Search the listing below for the string "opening", then copy every line it appears in.

▶

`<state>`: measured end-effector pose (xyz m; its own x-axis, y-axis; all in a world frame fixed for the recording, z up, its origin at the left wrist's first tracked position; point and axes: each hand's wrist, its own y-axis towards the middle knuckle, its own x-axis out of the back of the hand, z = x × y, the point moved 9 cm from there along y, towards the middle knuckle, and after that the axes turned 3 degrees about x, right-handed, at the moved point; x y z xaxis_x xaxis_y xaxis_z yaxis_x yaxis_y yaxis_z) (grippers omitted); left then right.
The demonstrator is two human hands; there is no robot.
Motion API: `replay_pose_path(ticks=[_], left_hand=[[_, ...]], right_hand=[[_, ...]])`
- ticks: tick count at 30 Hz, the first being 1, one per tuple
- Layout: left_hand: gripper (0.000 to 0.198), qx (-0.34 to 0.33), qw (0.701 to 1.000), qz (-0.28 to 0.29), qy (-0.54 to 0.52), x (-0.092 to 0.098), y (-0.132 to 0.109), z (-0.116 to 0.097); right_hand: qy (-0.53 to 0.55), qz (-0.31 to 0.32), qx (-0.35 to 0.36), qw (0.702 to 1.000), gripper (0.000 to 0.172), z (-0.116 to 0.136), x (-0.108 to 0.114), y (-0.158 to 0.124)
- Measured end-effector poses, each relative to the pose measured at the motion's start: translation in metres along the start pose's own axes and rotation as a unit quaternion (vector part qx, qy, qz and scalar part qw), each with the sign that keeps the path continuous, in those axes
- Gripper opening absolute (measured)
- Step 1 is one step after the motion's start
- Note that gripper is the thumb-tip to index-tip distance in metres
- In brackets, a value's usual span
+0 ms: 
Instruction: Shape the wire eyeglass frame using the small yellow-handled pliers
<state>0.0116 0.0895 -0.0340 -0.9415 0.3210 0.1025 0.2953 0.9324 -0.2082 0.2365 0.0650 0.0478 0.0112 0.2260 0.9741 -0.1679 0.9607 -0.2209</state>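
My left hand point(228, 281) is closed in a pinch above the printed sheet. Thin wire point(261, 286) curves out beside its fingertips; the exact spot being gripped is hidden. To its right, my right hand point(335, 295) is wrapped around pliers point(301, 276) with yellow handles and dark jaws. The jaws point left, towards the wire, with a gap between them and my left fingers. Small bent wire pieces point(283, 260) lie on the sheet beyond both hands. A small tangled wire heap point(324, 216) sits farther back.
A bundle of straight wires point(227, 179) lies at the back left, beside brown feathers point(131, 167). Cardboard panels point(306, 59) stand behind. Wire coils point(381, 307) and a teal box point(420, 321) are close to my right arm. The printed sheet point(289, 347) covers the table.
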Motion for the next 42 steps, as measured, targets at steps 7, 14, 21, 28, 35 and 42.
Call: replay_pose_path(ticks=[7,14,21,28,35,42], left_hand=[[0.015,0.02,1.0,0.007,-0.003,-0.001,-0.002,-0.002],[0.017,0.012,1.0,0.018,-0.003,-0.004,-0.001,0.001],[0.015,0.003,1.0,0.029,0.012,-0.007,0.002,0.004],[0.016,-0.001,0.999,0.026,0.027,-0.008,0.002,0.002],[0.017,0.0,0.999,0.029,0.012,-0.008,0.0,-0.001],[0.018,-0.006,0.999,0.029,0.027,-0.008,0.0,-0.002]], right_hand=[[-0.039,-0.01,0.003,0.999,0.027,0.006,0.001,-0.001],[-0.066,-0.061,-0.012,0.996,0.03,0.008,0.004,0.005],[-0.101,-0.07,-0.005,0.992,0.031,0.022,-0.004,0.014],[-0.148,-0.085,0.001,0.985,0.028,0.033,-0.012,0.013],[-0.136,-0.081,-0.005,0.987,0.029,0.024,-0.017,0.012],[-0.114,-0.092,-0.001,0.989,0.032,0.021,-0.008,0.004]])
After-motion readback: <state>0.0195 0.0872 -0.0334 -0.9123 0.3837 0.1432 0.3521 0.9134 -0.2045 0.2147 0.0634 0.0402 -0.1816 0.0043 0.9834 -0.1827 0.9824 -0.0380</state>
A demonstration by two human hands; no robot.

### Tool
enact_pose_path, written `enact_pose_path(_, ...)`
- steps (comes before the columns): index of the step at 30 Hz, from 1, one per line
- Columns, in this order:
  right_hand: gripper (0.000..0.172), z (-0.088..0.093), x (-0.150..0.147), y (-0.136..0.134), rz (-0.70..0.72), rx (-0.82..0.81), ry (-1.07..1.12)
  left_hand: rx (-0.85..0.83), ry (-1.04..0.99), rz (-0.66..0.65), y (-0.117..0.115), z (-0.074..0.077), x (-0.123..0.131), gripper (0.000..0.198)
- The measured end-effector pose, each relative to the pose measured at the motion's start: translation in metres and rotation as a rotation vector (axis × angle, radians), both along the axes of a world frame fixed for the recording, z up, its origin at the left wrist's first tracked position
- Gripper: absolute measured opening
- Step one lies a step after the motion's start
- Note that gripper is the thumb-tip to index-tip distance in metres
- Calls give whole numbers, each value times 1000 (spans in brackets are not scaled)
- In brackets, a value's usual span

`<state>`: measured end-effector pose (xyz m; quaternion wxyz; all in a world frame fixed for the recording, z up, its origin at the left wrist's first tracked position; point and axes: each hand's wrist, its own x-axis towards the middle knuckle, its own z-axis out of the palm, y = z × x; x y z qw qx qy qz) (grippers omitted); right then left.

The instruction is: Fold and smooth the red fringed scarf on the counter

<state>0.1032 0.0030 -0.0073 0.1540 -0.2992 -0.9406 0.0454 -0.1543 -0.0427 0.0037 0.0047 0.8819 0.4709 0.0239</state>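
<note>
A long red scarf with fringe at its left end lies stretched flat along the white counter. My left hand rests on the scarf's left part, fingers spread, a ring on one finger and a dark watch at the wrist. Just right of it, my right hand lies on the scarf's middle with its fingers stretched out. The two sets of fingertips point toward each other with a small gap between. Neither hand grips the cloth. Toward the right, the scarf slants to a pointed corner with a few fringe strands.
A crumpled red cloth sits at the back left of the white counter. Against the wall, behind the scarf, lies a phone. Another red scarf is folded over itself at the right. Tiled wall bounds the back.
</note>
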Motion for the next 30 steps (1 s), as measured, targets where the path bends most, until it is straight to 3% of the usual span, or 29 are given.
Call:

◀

**FINISHED TASK:**
- Gripper opening absolute (measured)
- Gripper: absolute measured opening

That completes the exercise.